Question: Gene Set Enrichment Analysis with Limma
1
3.8 years ago by
jacorvar40
European Union
jacorvar40 wrote:

Dear BioC community,

I have an ExpressionSet object called eset and a list of DE genes called deGenes, for which I want to make a GSEA.

Then I create a list of gene sets according to the ontology "molecular function".

GOobj <- annFUN.org(whichOnto = 'MF', feasibleGenes = featureNames(eset), mapping = annotation(eset),ID = 'entrez')

​​Next I want to make a gene set enrichment analysis, but I do not really know if this is the proper way:

r <- romer(y = exprs(eset), index = ids2indices(GOobj, deGenes), design=design, contrast=2, nrot=99)

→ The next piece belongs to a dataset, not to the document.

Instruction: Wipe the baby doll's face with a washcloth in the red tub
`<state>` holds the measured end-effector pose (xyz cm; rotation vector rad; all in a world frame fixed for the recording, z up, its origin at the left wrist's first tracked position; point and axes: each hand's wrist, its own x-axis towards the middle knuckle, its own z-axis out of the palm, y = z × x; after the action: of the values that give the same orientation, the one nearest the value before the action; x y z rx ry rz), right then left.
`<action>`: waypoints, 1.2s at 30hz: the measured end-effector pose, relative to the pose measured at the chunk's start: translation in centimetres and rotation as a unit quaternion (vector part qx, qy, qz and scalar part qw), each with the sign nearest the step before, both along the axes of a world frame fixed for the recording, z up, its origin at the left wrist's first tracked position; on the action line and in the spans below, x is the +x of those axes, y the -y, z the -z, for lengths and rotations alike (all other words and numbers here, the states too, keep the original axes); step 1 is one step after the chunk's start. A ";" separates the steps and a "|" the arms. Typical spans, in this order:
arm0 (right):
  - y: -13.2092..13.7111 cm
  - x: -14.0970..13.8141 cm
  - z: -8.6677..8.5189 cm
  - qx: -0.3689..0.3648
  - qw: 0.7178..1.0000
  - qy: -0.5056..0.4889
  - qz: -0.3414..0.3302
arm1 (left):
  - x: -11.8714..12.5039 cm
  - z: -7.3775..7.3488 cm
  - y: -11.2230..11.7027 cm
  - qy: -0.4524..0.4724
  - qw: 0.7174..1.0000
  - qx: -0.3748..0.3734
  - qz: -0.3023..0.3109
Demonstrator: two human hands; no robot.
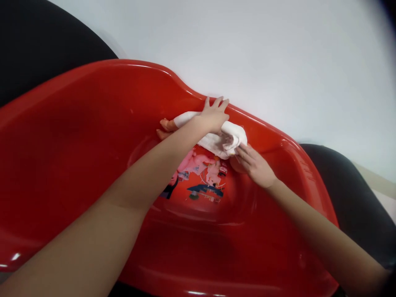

Is romer function usually employed when you have a list of DE genes or am I using a wrong method?

limma gene set analysis romer • 4.3k views
modified 3.8 years ago by Gordon Smyth38k • written 3.8 years ago by jacorvar40
Answer: Gene Set Enrichment Analysis with Limma
2
3.8 years ago by
Gordon Smyth38k
Walter and Eliza Hall Institute of Medical Research, Melbourne, Australia
Gordon Smyth38k wrote:

No, the idea of gene set analysis (e.g., as implemented in the functions romer, roast, fry and camera) is that you don't need a list of DE genes. Gene set analysis allows you to interpret your results in terms of gene sets or pathways instead of genes.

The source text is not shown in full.